What Exactly is Goodwill?
From an accounting perspective, goodwill is an intangible asset that arises when a business buys another firm for more than the fair market value of its net assets — or in other words, for more than total assets minus total liabilities. The excess of the purchase consideration (or money paid to buy the business) over the business’ assets and liabilities is considered to be goodwill.
Goodwill typically includes such things as the value of a business’ brand name in the marketplace, patents and proprietary technology owned by the company, an established customer base, solid customer relations, and an experienced and stable workforce. Unlike plant, buildings and equipment, goodwill can’t be seen or touched — this is why it’s considered to be an intangible asset and categorized as such on the balance sheet.
The issue of accounting for goodwill in a business acquisition has undergone many changes over the years. In particular, changes in accounting rules in 2001 gave acquirers more discretion to include the value of intangible assets like goodwill in the book value of companies they are acquiring. These changes also required businesses to revalue acquired companies at regular intervals. If the company has declined in value, the acquirer must impair (or write down) the acquired goodwill.
At the time of a business merger, goodwill accounting might not seem like it’s that important. However, it’s critical that goodwill accounting be done properly in a business acquisition. Otherwise, a number of different problems can arise, including:
§ Disputes between the owners of the acquiring and acquired businesses. These disputes can lead to potential litigation down the road.

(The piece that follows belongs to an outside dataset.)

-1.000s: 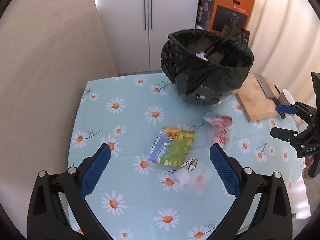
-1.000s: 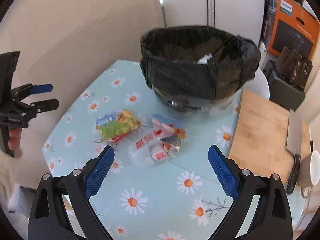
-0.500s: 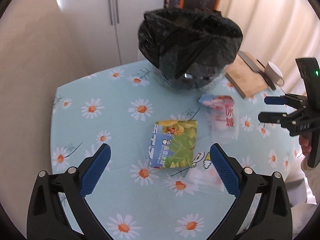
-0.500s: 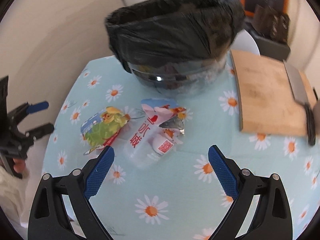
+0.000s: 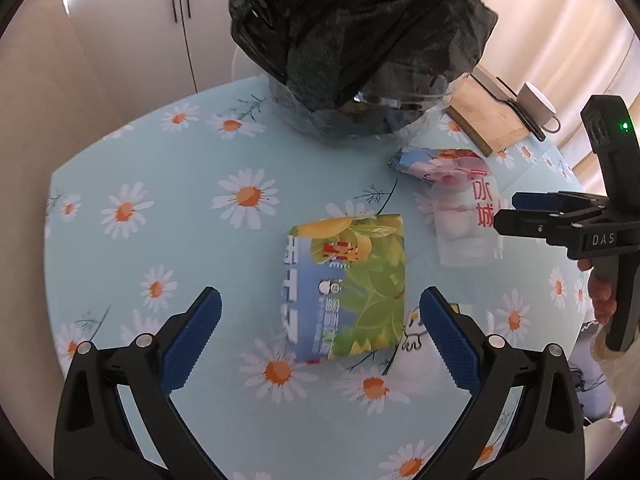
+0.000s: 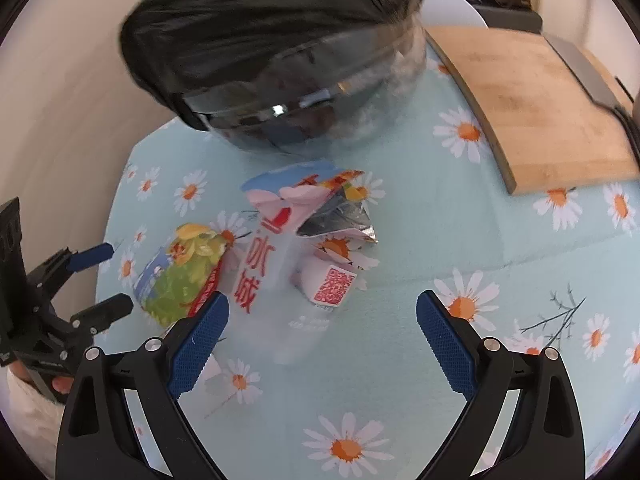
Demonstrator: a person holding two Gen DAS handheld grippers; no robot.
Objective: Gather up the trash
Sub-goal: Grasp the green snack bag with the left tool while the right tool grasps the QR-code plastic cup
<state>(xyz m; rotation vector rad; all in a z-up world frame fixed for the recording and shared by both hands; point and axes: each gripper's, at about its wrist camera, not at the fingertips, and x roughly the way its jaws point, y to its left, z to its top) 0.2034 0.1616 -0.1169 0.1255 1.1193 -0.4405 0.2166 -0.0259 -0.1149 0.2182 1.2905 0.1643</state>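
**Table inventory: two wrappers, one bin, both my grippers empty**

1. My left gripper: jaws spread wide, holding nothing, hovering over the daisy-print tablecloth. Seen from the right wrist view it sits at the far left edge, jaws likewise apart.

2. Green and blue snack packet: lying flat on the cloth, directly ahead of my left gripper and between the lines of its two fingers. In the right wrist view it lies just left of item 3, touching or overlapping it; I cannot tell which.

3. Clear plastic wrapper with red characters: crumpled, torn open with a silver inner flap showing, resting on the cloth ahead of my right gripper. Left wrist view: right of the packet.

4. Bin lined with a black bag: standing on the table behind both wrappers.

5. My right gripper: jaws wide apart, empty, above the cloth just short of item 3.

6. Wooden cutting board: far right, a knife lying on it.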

§ Decreased efficiency, lower profits and lost opportunities. These are a result of the business not running at peak capacity while disputes are being resolved.
§ Lower worker productivity as employees inevitably get drawn into the disputes.

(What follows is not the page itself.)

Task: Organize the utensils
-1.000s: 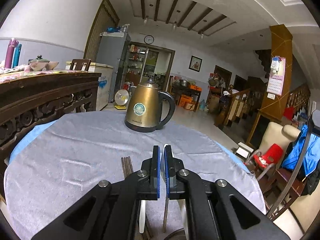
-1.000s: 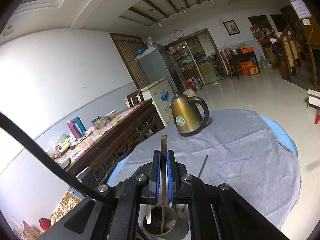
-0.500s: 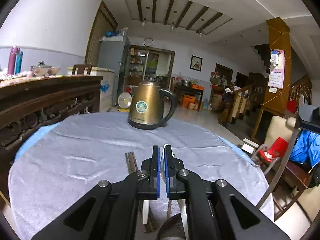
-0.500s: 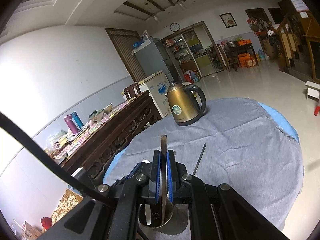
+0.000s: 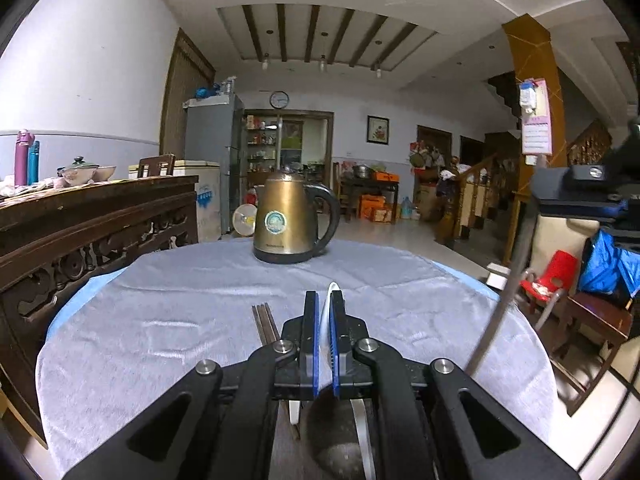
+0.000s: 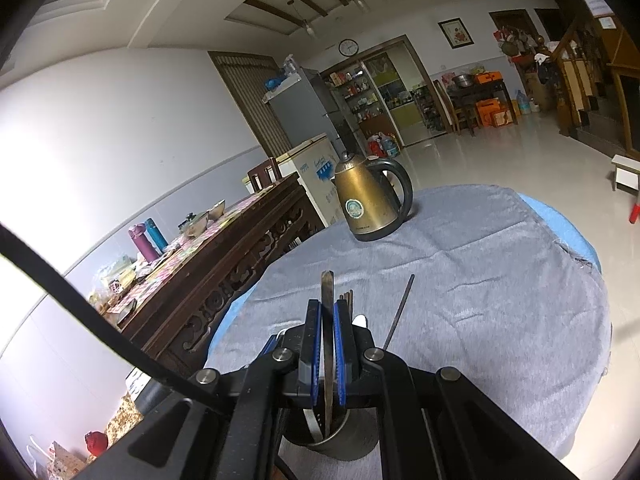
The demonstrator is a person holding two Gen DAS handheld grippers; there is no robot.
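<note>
Grippers both clenched over the round table with its grey cloth (image 5: 180, 320). Left gripper (image 5: 324, 312) pinches a thin white utensil handle (image 5: 331, 289), which runs down toward the dark metal utensil cup (image 5: 340, 446) just beneath its fingers. Right gripper (image 6: 328, 320) grips a flat dark metal utensil (image 6: 327, 292) upright, lower end inside that cup (image 6: 344, 442). Dark wooden chopsticks (image 5: 264, 320) lie on the cloth left of the left fingers. Brass-coloured electric kettle (image 5: 286, 216) stands at the far edge.
</note>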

§ Inequitable and unexpected liability assumed by one party. Both sides must be specific about the assets and liabilities to be transferred — for example, by spelling them out, assigning a proper cut-off date, and not adding additional items after the fact.
§ Wasted legal and valuation resources along with legal problems and issues. A valuation of the target company should be obtained upfront as part of the acquisition accounting, not after the fact to justify the accounting.
How an Outsourced CFO Can Help
An outsourced CFO services provider can help with accounting for goodwill as part of an acquisition. Such a provider has experience in mergers and acquisitions and knows what the acquisition agreement should look like and what needs to be done from an accounting perspective. An outsourced CFO will make sure everything is clearly spelled out, documented and properly archived so there are no outstanding issues left to chance. He or she will understand the more complex issues involved in the merger and thus can help ensure that acquirers negotiate the most favorable deal possible.
Engaging the services of an outsourced CFO for help in goodwill acquisition accounting can result in a number of positive outcomes. For example:
§ Management can focus on running the newly acquired business and integrating it into existing operations, not rehashing the acquisition.
§ Ownership and shareholder disputes are minimized or eliminated, thus eliminating distractions for both management and employees.
§ Unnecessary legal and other professional expenses down the road may be reduced or eliminated with the proper acquisition agreement, backed up by the proper accounting, in place from the beginning.
§ Equity fundraising or even a potential future sale of the company are not encumbered due to legal actions (or the threat of them).
Businesses face many different challenges when acquiring other companies, including how to handle the accounting associated with goodwill. At the time of a business merger, goodwill accounting might not seem like it’s that important, but it’s critical that goodwill accounting be done properly in a business acquisition. An outsourced CFO services provider can help with accounting for goodwill as part of an acquisition by making sure everything is clearly spelled out, documented and properly archived so no outstanding issues are left to chance.